TASK BRIEF:
Count, in the data that follows, every line with the string "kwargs", and give that count as the whole reply.

RECORDS FOR PROCESSING:

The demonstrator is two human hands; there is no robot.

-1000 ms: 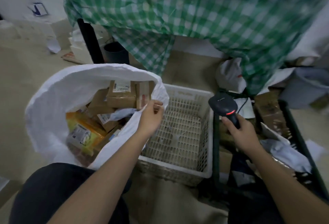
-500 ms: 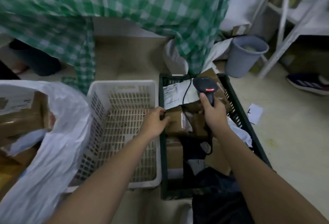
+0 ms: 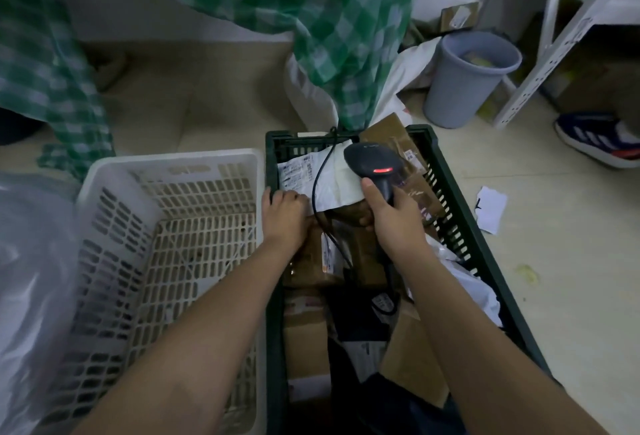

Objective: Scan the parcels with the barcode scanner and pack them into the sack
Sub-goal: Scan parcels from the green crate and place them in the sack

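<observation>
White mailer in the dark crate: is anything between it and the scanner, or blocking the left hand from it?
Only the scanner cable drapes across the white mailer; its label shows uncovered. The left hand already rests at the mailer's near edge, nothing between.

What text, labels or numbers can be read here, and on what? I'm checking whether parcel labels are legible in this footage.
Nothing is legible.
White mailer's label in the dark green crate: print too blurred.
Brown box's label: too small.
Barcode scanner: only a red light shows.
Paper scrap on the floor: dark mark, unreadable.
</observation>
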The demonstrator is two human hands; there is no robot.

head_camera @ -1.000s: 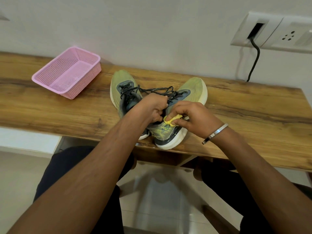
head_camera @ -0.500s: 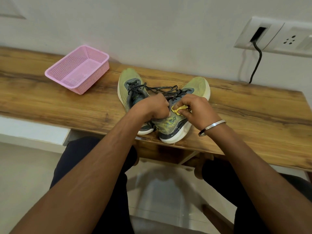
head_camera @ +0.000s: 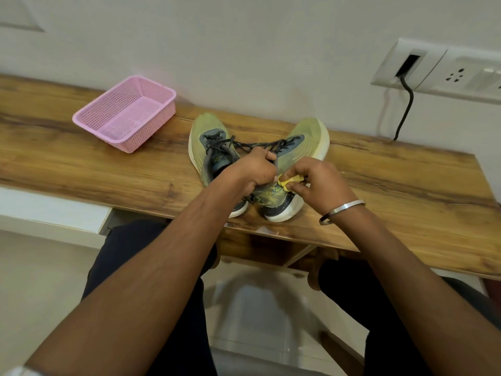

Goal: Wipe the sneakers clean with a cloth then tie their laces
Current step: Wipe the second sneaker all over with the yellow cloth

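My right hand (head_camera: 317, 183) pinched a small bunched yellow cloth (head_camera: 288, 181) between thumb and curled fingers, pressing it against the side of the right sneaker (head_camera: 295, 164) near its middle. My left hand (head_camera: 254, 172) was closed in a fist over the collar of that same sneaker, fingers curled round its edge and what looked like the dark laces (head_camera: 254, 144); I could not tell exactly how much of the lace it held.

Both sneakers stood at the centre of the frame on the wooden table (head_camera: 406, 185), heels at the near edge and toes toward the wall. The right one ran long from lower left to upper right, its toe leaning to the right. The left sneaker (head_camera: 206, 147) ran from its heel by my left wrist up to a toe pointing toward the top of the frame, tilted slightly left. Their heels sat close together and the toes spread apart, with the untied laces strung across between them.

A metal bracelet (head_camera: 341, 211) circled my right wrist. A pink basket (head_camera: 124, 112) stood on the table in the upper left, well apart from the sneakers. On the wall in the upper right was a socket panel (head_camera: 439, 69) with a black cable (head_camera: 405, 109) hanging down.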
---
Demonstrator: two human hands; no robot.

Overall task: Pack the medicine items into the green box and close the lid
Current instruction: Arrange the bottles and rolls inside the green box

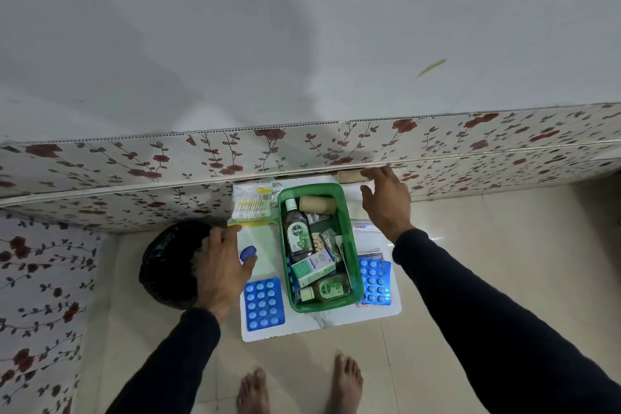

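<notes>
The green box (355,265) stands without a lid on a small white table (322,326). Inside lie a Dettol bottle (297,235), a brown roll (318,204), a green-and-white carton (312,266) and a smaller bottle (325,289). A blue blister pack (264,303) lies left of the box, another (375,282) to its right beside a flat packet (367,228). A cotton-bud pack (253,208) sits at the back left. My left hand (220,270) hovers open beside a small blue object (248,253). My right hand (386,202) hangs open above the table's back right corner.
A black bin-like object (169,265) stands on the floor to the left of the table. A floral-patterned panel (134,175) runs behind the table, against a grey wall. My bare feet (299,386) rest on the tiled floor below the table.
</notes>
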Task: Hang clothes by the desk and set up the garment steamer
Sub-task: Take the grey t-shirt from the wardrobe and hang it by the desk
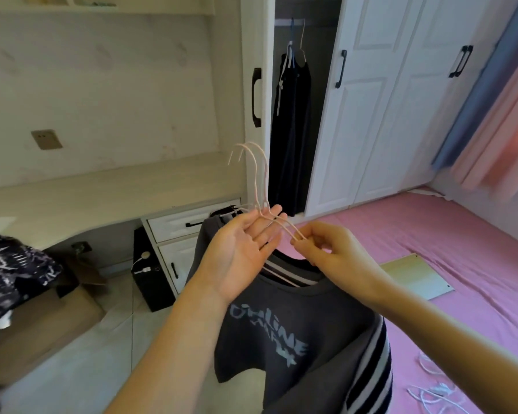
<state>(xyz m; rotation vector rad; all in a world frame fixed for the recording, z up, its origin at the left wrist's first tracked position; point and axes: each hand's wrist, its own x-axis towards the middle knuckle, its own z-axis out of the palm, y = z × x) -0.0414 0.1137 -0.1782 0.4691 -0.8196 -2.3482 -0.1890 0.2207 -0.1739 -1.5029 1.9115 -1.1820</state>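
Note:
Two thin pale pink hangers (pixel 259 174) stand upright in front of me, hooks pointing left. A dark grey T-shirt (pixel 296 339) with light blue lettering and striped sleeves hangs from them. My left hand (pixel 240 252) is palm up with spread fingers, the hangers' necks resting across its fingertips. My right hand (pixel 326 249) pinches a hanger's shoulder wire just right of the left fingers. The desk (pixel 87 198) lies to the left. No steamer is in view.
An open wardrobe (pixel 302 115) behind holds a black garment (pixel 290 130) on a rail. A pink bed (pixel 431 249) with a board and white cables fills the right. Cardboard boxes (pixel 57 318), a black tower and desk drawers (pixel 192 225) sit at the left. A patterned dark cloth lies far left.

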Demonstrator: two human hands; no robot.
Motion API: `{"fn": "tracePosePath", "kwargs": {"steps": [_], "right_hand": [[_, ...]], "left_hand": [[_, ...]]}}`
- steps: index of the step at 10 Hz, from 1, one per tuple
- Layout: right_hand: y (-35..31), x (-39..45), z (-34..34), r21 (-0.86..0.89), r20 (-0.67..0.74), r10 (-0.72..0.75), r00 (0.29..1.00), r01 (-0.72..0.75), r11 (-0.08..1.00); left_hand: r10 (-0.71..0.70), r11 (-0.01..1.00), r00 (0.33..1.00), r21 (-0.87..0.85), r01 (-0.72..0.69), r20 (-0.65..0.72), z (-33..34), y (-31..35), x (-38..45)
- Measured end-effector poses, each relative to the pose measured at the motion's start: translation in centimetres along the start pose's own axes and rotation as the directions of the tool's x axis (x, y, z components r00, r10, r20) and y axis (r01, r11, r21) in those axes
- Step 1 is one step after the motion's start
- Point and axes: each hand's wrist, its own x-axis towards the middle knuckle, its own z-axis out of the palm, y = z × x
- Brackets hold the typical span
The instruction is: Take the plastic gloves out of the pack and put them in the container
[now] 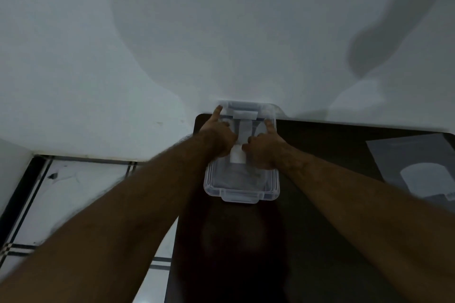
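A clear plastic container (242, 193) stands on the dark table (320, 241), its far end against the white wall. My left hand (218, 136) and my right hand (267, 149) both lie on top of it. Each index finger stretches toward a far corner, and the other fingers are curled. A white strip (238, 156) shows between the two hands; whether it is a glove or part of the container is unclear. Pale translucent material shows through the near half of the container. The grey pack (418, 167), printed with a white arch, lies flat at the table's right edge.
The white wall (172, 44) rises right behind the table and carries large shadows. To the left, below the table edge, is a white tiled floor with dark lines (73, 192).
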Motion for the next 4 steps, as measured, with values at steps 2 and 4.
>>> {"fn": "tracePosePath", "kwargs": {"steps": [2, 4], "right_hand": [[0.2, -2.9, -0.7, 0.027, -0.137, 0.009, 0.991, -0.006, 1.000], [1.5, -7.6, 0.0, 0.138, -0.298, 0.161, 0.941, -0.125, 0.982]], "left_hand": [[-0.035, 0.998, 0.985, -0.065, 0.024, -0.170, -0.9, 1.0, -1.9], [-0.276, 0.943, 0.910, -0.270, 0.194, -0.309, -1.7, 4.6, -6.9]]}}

TASK ANSWER:
2